__EXERCISE INSTRUCTIONS__:
From the first line to the last, repeat the data below exactly.

[Saved entries]
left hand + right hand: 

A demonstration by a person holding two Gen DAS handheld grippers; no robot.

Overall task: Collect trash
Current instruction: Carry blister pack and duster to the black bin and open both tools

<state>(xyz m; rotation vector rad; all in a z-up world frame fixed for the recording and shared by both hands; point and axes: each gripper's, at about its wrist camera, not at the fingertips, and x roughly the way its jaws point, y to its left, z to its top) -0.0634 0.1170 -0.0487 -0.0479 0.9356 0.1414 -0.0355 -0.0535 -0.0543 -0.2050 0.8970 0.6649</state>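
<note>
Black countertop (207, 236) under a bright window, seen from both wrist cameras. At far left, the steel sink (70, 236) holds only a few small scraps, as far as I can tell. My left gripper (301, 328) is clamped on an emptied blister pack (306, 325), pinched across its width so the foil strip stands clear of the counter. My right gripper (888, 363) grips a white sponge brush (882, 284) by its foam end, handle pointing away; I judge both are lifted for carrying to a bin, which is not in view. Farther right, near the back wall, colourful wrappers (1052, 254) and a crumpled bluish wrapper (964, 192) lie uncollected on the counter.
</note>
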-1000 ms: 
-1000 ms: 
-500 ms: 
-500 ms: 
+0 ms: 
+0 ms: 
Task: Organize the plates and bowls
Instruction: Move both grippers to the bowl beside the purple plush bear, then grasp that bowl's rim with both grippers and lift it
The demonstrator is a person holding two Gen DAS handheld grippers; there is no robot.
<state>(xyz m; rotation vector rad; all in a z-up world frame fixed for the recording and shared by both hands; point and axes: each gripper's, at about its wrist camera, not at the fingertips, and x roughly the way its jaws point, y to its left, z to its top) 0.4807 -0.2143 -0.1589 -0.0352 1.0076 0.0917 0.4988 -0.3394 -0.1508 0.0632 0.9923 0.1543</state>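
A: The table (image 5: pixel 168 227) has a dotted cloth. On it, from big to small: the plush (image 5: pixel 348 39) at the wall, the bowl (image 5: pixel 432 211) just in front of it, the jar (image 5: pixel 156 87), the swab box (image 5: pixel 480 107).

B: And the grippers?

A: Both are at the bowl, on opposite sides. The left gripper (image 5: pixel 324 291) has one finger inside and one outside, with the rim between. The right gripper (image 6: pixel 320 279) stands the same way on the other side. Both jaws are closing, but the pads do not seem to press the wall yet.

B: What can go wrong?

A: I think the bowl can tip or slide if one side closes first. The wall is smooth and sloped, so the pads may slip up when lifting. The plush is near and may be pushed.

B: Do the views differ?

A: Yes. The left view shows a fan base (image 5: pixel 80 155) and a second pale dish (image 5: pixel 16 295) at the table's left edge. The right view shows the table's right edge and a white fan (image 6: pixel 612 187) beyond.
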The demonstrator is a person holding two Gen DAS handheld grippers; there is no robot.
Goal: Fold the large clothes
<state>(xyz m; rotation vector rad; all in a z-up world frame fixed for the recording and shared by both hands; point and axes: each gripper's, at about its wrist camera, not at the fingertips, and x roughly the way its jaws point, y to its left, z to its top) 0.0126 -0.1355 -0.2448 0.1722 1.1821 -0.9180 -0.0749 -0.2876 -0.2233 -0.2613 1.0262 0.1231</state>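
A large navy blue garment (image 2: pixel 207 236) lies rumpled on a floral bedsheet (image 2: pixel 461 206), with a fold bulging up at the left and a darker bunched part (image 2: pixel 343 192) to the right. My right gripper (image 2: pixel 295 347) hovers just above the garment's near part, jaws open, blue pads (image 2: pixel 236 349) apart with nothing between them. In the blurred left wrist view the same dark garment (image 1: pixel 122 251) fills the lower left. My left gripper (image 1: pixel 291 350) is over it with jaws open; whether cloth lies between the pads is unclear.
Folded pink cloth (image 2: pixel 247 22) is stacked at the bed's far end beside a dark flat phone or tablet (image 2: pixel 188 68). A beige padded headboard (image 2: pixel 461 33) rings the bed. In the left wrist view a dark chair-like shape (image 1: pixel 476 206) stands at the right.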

__WRITTEN RESPONSE__:
left hand + right hand: 

A demonstration by a person holding two Gen DAS handheld grippers; no robot.

Overall task: Collect trash
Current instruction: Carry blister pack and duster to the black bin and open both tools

<state>(xyz m; rotation vector rad; all in a z-up world frame fixed for the recording and shared by both hands; point and axes: each gripper's, at about its wrist camera, not at the fingertips, and x roughly the way its jaws point, y to its left, z to its top) -0.0634 0.1170 -0.0487 -0.0479 0.9356 0.1414 -0.0355 -0.0535 -0.0543 -0.2050 0.8970 0.6649</state>
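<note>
Black countertop (207, 236) under a bright window, seen from both wrist cameras. At far left, the steel sink (70, 236) holds only a few small scraps, as far as I can tell. My left gripper (301, 328) is clamped on an emptied blister pack (306, 325), pinched across its width so the foil strip stands clear of the counter. My right gripper (888, 363) grips a white sponge brush (882, 284) by its foam end, handle pointing away; I judge both are lifted for carrying to a bin, which is not in view. Farther right, near the back wall, colourful wrappers (1052, 254) and a crumpled bluish wrapper (964, 192) lie uncollected on the counter.
</note>
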-1000 ms: 
-1000 ms: 
-500 ms: 
-500 ms: 
+0 ms: 
+0 ms: 
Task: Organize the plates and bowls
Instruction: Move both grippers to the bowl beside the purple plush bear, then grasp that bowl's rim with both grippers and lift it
The demonstrator is a person holding two Gen DAS handheld grippers; there is no robot.
<state>(xyz m; rotation vector rad; all in a z-up world frame fixed for the recording and shared by both hands; point and axes: each gripper's, at about its wrist camera, not at the fingertips, and x roughly the way its jaws point, y to its left, z to its top) 0.4807 -0.2143 -0.1589 -0.0352 1.0076 0.0917 0.4988 -0.3394 -0.1508 0.0632 0.9923 0.1543</state>
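A: The table (image 5: pixel 168 227) has a dotted cloth. On it, from big to small: the plush (image 5: pixel 348 39) at the wall, the bowl (image 5: pixel 432 211) just in front of it, the jar (image 5: pixel 156 87), the swab box (image 5: pixel 480 107).

B: And the grippers?

A: Both are at the bowl, on opposite sides. The left gripper (image 5: pixel 324 291) has one finger inside and one outside, with the rim between. The right gripper (image 6: pixel 320 279) stands the same way on the other side. Both jaws are closing, but the pads do not seem to press the wall yet.

B: What can go wrong?

A: I think the bowl can tip or slide if one side closes first. The wall is smooth and sloped, so the pads may slip up when lifting. The plush is near and may be pushed.

B: Do the views differ?

A: Yes. The left view shows a fan base (image 5: pixel 80 155) and a second pale dish (image 5: pixel 16 295) at the table's left edge. The right view shows the table's right edge and a white fan (image 6: pixel 612 187) beyond.
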The demonstrator is a person holding two Gen DAS handheld grippers; there is no robot.
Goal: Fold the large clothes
<state>(xyz m; rotation vector rad; all in a z-up world frame fixed for the recording and shared by both hands; point and axes: each gripper's, at about its wrist camera, not at the fingertips, and x roughly the way its jaws point, y to its left, z to its top) 0.0126 -0.1355 -0.2448 0.1722 1.1821 -0.9180 -0.0749 -0.2876 -0.2233 -0.2613 1.0262 0.1231</state>
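A large navy blue garment (image 2: pixel 207 236) lies rumpled on a floral bedsheet (image 2: pixel 461 206), with a fold bulging up at the left and a darker bunched part (image 2: pixel 343 192) to the right. My right gripper (image 2: pixel 295 347) hovers just above the garment's near part, jaws open, blue pads (image 2: pixel 236 349) apart with nothing between them. In the blurred left wrist view the same dark garment (image 1: pixel 122 251) fills the lower left. My left gripper (image 1: pixel 291 350) is over it with jaws open; whether cloth lies between the pads is unclear.
Folded pink cloth (image 2: pixel 247 22) is stacked at the bed's far end beside a dark flat phone or tablet (image 2: pixel 188 68). A beige padded headboard (image 2: pixel 461 33) rings the bed. In the left wrist view a dark chair-like shape (image 1: pixel 476 206) stands at the right.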

There is no more output for this exercise.